Osvaldo Brignoni

Posted on Feb 23, 2023 • Originally published at brignoni.dev on Jan 15, 2023

Scrape, Convert & Read on Kindle

#python #scrapping #ebook #markdown

Why I created PyWebDoc2Ebook?

I enjoy reading tech documentation every day. I am also a big fan of the Kindle e-reader, simply because it helps me to read for hours without eyestrain.

I've been reading a lot of the AWS documentation to study its wide range of services. Some of the documentation is available for Kindle, but the majority is not. That is why I created PyWebDoc2Ebook. It scrapes AWS documentation for a given service and converts it to an EPUB file. I can send that file to my Kindle device and read it offline.

The first version was hard-coded to work with AWS documentation. Then, I refactored it to support any documentation on the web via a plugin system.

Using PyWebDoc2Ebook

Very simply, you can execute the following script with the documentation URL.

$ python3 epub.py \ 
https://docs.aws.amazon.com/vpc/latest/userguide/what-is-amazon-vpc.html

How does it work?

At a high level, the Python script will take the following steps.

Gets the table of contents.
Downloads the HTML content.
Converts the HTML to Markdown.
Improves the Markdown formatting.
Parses and downloads all the images.
Converts the Markdown file to EPUB.

Each step in detail

Step 1. Gets the table of contents

The script is capable of parsing the table of contents from the initial HTML response or loading a TOC JSON file. In the case of AWS, a toc-contents.json file is available for the documentation of each service. You can see an example here.
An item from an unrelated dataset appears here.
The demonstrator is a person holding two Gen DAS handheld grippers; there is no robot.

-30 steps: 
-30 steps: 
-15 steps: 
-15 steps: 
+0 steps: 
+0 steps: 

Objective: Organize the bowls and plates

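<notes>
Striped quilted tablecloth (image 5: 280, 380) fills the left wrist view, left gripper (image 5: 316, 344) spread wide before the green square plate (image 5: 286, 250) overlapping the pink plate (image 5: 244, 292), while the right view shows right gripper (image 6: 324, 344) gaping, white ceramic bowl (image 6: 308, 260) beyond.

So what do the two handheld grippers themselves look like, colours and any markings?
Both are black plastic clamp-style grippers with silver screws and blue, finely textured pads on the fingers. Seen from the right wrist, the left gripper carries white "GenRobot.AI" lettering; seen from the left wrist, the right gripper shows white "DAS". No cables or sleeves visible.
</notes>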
Let's take the Amazon Virtual Private Cloud documentation as an example. The following image shows three steps in the conversion of the table of contents. On the left is the original table of contents from the web documentation. The middle shows the console output when running the script. On the right is the resulting table of contents on the Kindle e-reader.

Step 2. Downloads the HTML content

You will see the console output when you run the script. For each TocItem , the URI is resolved to an absolute URL and the HTML is downloaded.

<AWSPlugin domain="docs.aws.amazon.com"/>
<TocItem uri="what-is-amazon-vpc.html"/>
<TocItem uri="how-it-works.html"/>
<TocItem uri="vpc-getting-started.html"/>
<TocItem uri="configure-your-vpc.html"/>
<TocItem uri="working-with-vpcs.html"/>
<TocItem uri="default-vpc.html"/>

Step 3. Converts the HTML to Markdown

The downloaded HTML is converted to Markdown and appended to a single file.

markdown = markdownify(html, heading_style=markdownify.ATX)

Step 4. Improves the Markdown formatting

The script cleans up the markdown content and removes excess whitespace. By defining a markdown() function within a plugin, you can hook into the markdown pre-processing and perform additional modifications before it is converted to EPUB.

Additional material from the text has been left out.